[INFORMATION PROVIDED]:
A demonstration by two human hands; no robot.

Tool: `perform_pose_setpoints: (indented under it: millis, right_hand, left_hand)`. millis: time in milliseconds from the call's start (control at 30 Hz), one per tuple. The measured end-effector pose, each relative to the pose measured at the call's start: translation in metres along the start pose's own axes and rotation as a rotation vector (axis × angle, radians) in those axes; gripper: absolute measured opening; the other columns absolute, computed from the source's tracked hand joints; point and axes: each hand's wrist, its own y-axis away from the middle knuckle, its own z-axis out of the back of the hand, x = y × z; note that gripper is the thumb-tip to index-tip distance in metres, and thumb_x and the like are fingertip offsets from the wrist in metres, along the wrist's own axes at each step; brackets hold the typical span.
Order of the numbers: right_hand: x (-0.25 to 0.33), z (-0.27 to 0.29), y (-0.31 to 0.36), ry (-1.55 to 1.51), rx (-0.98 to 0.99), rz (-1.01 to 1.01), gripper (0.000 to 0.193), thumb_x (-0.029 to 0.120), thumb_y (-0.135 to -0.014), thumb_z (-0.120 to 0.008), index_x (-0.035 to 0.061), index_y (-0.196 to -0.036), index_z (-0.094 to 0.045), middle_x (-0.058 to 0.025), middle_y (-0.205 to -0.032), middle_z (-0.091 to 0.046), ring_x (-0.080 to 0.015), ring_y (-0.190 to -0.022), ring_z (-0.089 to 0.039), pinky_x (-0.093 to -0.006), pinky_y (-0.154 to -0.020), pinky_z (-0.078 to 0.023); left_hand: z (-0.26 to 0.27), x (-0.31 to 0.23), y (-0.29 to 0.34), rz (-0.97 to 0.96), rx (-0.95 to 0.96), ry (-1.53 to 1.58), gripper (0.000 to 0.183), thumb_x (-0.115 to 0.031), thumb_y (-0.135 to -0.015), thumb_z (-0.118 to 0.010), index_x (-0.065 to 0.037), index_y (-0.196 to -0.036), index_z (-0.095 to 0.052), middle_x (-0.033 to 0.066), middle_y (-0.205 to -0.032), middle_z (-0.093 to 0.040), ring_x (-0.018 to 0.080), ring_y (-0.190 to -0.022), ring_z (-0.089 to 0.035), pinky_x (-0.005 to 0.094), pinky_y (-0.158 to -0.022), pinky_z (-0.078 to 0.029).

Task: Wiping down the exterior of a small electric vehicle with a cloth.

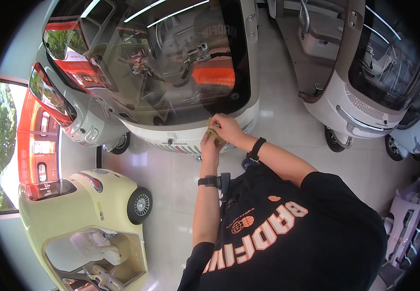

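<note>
Just in front of the white vehicle's point(185, 137) lower front panel, my two hands meet close together. A small yellow-green piece point(213, 132), perhaps folded cloth, is pinched between them, mostly covered by the fingers. My left hand point(210, 144) closes on it from below. From the right, my right hand point(228, 129) bends over it with fingers curled. Above the hands stands the vehicle's large dark windshield point(181, 104), behind which handlebars and an orange-red sheet show. Whether the piece touches the panel, I cannot tell.
A pale yellow small car point(81, 194) stands at the lower left, its side window near me. Another beige cabin vehicle point(365, 114) is at the upper right. A lilac scooter point(406, 218) stands at the right edge. Glass and red panels line the left wall.
</note>
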Motion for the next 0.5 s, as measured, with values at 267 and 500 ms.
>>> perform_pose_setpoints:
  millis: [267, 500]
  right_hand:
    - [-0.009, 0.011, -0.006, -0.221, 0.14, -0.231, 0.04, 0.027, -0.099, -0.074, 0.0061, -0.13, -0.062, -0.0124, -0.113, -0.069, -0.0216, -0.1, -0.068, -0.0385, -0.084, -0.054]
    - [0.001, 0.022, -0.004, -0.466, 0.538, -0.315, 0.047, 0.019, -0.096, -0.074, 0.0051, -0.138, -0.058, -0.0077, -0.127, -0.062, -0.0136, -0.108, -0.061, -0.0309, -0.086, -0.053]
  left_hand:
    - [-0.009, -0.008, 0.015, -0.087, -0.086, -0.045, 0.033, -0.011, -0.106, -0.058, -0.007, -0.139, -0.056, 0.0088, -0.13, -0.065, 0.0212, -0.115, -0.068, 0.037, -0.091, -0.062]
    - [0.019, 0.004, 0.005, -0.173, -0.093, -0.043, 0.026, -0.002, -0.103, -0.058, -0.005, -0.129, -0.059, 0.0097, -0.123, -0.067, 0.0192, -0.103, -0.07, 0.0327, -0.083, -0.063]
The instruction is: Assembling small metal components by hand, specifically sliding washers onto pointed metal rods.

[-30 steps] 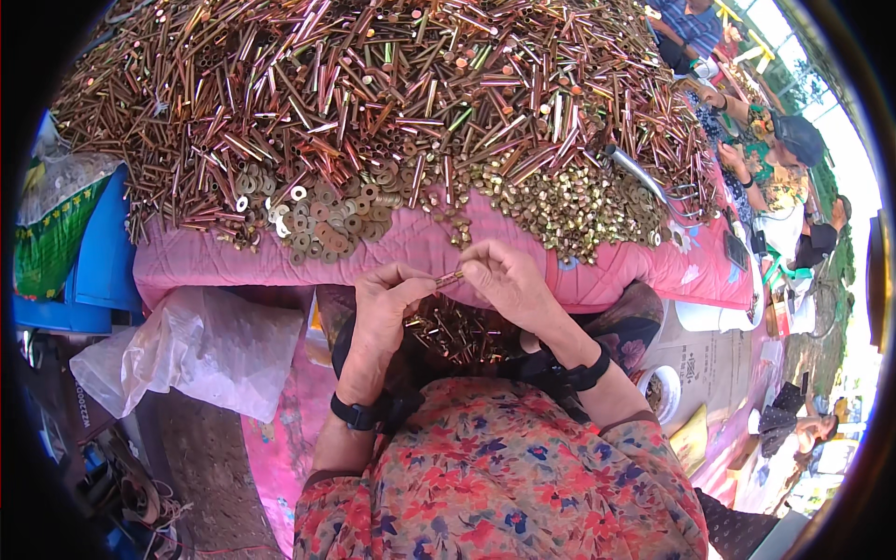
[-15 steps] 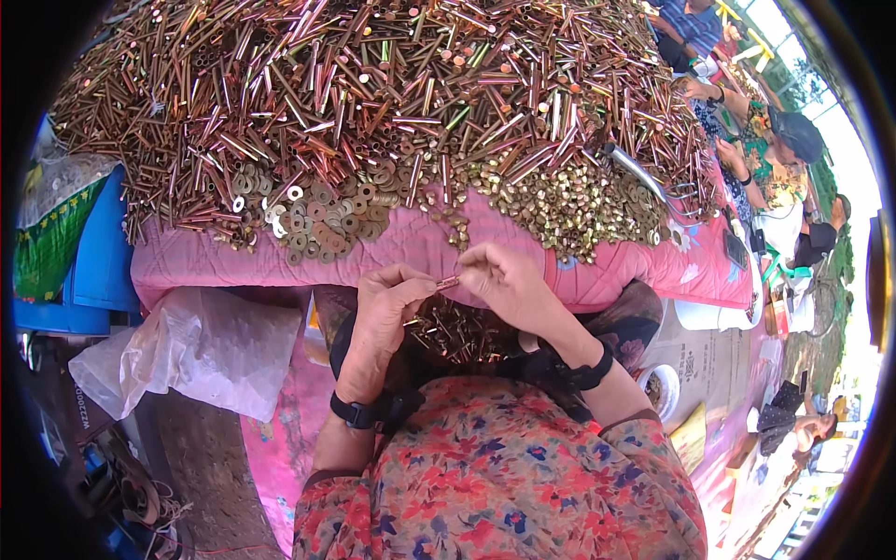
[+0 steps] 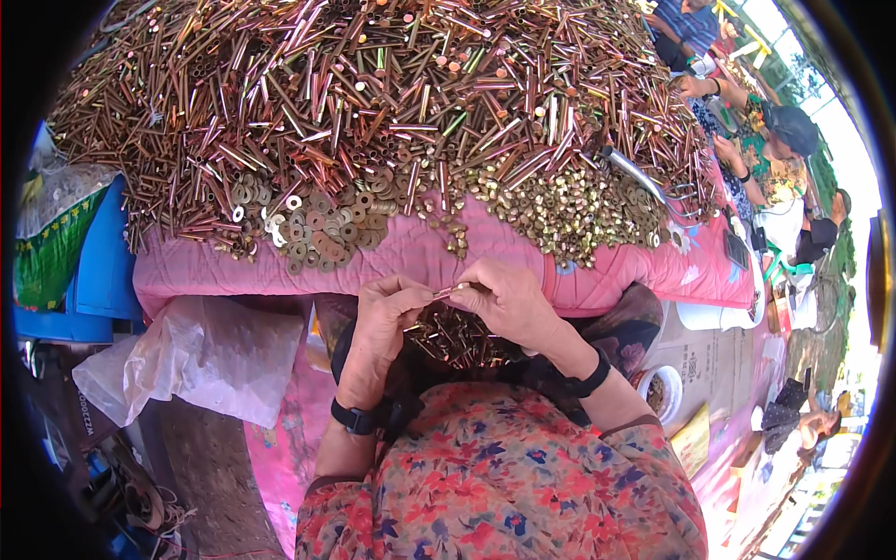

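Note:
Above my lap, at the front edge of the pink quilted cover, my left hand (image 3: 381, 317) is closed in a pinch on one end of a slim copper-coloured expansion bolt (image 3: 442, 293). My right hand (image 3: 509, 303) pinches the bolt's other end, where a small bright spot shows between the fingers, too small to name. Under my hands, several similar bolts (image 3: 457, 341) lie together in my lap. Past my fingertips sit a heap of brassy nuts (image 3: 569, 210) and, left of it, a pile of flat washers (image 3: 322, 224).
A large mound of metal bolts and sleeves (image 3: 373, 103) covers the far table. A curved metal tool (image 3: 639, 173) lies at its right. Clear plastic sheeting (image 3: 205, 359) hangs at left, near a blue bin (image 3: 98, 252). Another person (image 3: 784, 140) works at right; a white bucket (image 3: 658, 392) stands below.
My right hand's fingers have come down and closed around the bolt's right end. The bolt sits slightly lower and flatter. My left hand keeps its pinch.

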Motion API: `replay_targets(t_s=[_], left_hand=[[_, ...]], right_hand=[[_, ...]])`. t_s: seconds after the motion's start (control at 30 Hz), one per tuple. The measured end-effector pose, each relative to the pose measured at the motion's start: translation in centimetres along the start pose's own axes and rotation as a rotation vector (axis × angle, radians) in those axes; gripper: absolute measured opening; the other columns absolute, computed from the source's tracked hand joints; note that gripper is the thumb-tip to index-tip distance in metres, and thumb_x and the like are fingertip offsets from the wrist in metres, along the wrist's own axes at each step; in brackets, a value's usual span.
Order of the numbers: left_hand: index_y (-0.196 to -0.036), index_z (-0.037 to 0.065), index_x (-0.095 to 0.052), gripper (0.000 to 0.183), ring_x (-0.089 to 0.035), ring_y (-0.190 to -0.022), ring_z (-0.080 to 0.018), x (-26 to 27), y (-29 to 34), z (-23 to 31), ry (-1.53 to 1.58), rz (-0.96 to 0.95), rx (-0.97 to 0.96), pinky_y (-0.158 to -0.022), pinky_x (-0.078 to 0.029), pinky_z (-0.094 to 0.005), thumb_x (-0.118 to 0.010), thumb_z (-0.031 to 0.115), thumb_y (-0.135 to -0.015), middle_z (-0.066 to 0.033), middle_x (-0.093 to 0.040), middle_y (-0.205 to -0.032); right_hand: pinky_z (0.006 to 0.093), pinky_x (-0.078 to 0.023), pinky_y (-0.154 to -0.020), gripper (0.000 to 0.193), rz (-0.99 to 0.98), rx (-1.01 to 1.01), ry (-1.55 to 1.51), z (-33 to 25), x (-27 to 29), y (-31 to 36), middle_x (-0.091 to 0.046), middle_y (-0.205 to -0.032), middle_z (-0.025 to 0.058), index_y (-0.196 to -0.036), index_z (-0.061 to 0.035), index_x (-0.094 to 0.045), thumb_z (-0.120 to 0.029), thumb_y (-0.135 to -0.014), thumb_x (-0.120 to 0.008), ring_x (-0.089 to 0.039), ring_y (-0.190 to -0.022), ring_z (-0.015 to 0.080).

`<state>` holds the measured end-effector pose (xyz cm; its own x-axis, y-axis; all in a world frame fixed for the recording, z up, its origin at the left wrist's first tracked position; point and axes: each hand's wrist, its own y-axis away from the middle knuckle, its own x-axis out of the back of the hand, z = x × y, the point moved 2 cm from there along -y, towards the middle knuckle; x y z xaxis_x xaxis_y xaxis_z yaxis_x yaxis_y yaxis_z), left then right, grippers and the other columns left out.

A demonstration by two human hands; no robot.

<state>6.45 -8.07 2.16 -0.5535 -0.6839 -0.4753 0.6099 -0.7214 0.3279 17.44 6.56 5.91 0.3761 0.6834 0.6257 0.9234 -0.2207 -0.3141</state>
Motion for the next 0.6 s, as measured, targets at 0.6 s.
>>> replay_targets(t_s=[0.6], left_hand=[[-0.083, 0.004, -0.069, 0.017, -0.063, -0.065, -0.0192, -4.7, -10.0, 4.3, -0.961, -0.14, -0.523, -0.061, -0.048, -0.0309, -0.068, 0.017, -0.071, -0.013, -0.065, -0.071]], right_hand=[[0.0384, -0.041, -0.049, 0.019, 0.254, -0.208, 0.085, 5.9, -1.2, -1.6, -0.057, -0.061, 0.0143, -0.082, -0.0042, -0.059, -0.022, -0.082, -0.063, -0.056, -0.055, 0.0298]])
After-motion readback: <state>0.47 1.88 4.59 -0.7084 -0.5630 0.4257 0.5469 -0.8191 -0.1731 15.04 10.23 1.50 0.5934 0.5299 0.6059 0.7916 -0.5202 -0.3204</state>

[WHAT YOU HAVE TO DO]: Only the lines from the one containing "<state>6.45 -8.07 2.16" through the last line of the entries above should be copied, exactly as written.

[WORKED SOLUTION]:
<state>6.45 -8.07 2.16 -0.5535 -0.6839 -0.4753 0.6099 -0.7214 0.3279 17.44 6.56 5.91 0.3761 0.6834 0.6257 0.9234 -0.2207 -0.3141</state>
Motion for the next 0.6 s, as measured, targets at 0.6 s.
>>> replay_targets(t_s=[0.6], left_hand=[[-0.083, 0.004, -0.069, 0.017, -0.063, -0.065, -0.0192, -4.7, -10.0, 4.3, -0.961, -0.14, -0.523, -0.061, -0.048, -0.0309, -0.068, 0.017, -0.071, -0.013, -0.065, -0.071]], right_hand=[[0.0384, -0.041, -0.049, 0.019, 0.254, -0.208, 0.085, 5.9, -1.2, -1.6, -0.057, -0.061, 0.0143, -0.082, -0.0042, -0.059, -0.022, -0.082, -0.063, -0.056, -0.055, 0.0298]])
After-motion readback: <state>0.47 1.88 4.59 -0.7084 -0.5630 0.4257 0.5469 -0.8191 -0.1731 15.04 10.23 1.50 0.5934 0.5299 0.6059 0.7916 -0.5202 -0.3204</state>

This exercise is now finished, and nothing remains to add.